A Quantile-based Approach for Hyperparameter Transfer Learning

Authors: David Salinas, Huibin Shen, Valerio Perrone

ICML 2020 | Conference PDF | Archive PDF | Plain Text | LLM Run Details

Reproducibility Variable Result LLM Response
Research Type Experimental Extensive experiments demonstrate significant improvements over state-of-the-art methods for both hyperparameter optimization and neural architecture search.
Researcher Affiliation Industry 1NAVER LABS Europe (work started while being at Amazon) 2Amazon Web Services.

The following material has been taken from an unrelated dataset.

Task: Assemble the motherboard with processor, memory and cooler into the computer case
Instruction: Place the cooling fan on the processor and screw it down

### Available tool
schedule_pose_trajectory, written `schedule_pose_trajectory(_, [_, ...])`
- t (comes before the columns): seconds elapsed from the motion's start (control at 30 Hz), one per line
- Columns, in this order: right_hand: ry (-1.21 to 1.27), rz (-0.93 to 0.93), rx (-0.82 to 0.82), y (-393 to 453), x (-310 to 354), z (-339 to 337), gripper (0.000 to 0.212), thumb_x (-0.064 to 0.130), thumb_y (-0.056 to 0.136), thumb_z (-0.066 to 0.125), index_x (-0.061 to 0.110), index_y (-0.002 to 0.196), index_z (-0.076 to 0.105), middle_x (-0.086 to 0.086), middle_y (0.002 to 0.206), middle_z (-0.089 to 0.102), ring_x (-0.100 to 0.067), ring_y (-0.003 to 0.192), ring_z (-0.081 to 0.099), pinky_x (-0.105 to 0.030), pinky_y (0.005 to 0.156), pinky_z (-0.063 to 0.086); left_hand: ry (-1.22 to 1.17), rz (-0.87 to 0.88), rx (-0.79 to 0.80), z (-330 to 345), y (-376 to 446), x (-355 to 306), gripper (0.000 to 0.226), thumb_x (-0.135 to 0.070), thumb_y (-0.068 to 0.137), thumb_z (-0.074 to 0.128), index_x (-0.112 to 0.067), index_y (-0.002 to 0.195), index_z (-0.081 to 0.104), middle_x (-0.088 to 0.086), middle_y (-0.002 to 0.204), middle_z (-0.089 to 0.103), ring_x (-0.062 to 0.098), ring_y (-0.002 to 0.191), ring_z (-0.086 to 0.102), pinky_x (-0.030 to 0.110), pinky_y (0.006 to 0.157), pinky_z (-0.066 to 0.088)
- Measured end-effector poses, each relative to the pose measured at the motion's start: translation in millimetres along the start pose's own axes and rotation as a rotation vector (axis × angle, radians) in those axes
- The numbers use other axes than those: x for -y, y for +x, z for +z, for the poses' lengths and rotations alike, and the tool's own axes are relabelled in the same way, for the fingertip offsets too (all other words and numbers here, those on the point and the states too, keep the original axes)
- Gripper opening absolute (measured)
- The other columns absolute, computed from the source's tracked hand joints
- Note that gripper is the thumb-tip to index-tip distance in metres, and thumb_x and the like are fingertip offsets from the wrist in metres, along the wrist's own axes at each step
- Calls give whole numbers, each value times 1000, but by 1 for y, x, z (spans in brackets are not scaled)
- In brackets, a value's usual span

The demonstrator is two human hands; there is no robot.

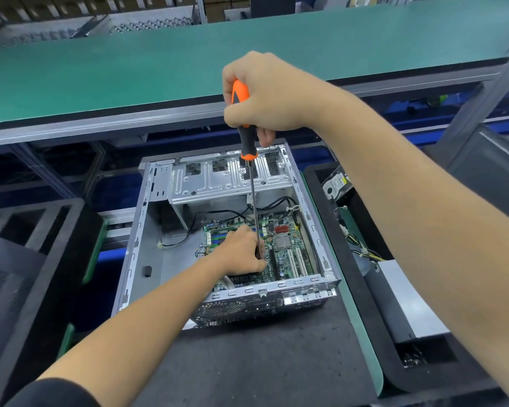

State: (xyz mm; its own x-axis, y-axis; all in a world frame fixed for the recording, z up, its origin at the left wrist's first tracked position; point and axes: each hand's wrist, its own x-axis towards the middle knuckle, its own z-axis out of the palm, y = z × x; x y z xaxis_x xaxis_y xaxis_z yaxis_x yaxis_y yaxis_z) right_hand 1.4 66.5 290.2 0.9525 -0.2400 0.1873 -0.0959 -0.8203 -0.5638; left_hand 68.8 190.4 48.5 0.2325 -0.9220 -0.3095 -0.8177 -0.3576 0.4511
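The right hand (265, 95) is clenched around the orange-and-black rubbery handle of a long screwdriver (249, 160), whose thin steel shaft runs almost straight down into the open computer case (147, 230), a boxy shell of bare stamped sheet metal. Inside lies the green motherboard (288, 254), studded with 2 pale slots and a small finned heatsink. The left hand (241, 254) rests on the board with fingers curled at the shaft's lower end, probably steadying the tip. The case sits on dark foam padding (247, 362).
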Motion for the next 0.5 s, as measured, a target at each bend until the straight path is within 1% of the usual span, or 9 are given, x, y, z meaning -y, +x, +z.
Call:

Correspondence to: David Salinas <david.salinas@naverlabs.com>, Huibin Shen <huibishe@amazon.com>, Valerio Perrone <vperrone@amazon.com>.
Pseudocode Yes Pseudo-code is given in Algorithm 1. ... Pseudo-code is given in Algorithm 2.

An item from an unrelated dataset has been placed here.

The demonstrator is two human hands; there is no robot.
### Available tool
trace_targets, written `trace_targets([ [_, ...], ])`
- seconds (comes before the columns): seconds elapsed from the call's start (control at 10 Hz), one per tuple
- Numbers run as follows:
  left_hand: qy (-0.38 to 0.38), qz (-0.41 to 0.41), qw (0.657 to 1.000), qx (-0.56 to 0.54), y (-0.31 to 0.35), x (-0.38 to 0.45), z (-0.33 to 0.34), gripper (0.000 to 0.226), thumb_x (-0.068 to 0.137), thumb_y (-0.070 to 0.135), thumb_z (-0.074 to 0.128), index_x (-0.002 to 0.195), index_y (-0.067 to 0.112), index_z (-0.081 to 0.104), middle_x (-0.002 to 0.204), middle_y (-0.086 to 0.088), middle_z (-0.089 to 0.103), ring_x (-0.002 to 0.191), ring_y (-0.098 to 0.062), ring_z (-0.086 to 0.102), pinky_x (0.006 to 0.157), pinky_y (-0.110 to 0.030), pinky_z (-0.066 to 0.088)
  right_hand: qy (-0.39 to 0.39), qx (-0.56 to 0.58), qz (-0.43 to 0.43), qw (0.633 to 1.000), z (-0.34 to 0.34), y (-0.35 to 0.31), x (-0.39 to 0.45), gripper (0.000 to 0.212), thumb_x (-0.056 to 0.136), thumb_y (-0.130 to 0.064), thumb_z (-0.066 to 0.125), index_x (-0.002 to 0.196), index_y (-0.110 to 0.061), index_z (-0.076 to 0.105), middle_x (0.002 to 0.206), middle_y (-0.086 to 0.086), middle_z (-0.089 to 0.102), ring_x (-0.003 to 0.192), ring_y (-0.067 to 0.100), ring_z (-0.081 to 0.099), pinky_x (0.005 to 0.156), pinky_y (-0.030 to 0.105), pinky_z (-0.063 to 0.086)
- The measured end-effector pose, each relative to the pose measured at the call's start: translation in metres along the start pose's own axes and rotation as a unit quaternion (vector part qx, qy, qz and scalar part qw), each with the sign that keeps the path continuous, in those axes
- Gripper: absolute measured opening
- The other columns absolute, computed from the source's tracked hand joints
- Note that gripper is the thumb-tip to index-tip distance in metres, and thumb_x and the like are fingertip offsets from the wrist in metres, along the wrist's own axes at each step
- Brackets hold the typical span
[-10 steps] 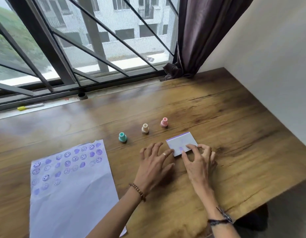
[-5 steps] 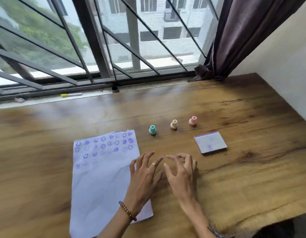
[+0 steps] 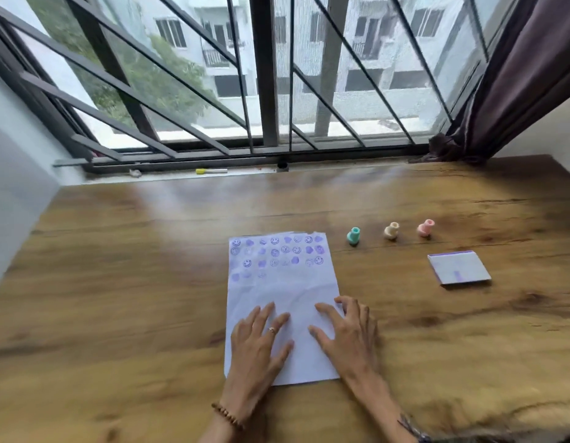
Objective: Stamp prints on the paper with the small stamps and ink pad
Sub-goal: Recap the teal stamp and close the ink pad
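A white sheet of paper [image 3: 282, 289] lies on the wooden table, its upper part covered with several purple smiley and heart prints. My left hand [image 3: 259, 343] rests flat on its lower left part, fingers spread. My right hand [image 3: 346, 334] lies flat on the sheet's lower right edge, fingers apart. To the right of the paper stand three small stamps in a row: a teal stamp [image 3: 353, 236], a cream stamp [image 3: 391, 231] and a pink stamp [image 3: 425, 227]. The square ink pad [image 3: 458, 267] sits further right, closed, with purple smears on its lid.
The wooden table [image 3: 133, 282] runs to a barred window at the back. A yellow pen [image 3: 211, 171] lies on the sill. A dark curtain [image 3: 513, 81] hangs at the back right, and a white wall borders the left.
Both hands have moved left from the ink pad onto the paper's lower part. The camera has swung left, so the paper sits mid-view and the stamps and pad are at the right.
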State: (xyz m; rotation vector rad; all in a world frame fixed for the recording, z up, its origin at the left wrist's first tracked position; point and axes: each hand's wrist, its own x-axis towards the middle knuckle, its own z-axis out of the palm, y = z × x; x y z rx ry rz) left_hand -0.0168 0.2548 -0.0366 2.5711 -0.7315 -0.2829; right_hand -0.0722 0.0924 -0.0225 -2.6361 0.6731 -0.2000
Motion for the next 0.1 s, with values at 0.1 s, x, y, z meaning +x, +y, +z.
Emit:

Open Source Code No The paper does not provide an explicit statement or link for the open-sourcing of the methodology's code.
Open Datasets Yes We consider three algorithms in the HPO context: XGBoost (Chen & Guestrin, 2016), a 2-layer feed-forward neural network (FCNET) (Klein & Hutter, 2019), and the RNN-based time series prediction model proposed in Salinas et al. (2017) (Deep AR). ... We also run experiments on NAS-Bench-201 (Dong & Yang, 2020). ... The list of the datasets is in the appendix.
Dataset Splits Yes We compute tabular evaluations (log) uniformly beforehand on multiple datasets to compare methods with sufficiently many random repetitions. ... The transfer learning capabilities of each method are evaluated in a leave-one-task-out setting: one dataset is sequentially left out to assess how much transfer can be achieved from the other datasets, and overall results are aggregated.
Hardware Specification Yes We run each experiment with 30 random seeds on AWS batch with m4.xlarge instances.
Software Dependencies No The paper mentions using 'GPareto (Binois & Picheny, 2019)' but does not specify its version number or any other software dependencies with explicit version details.
Experiment Setup Yes The MLP hwh(x) used to regress µθ and σθ has 3 layers with 50 nodes, a dropout rate of 0.1 after each hidden layer and relu activation functions. The learning rate is set to 0.01, and ADAM is run over 1000 gradient updates three times, lowering the learning rate by 5 each time with a batch size of 64.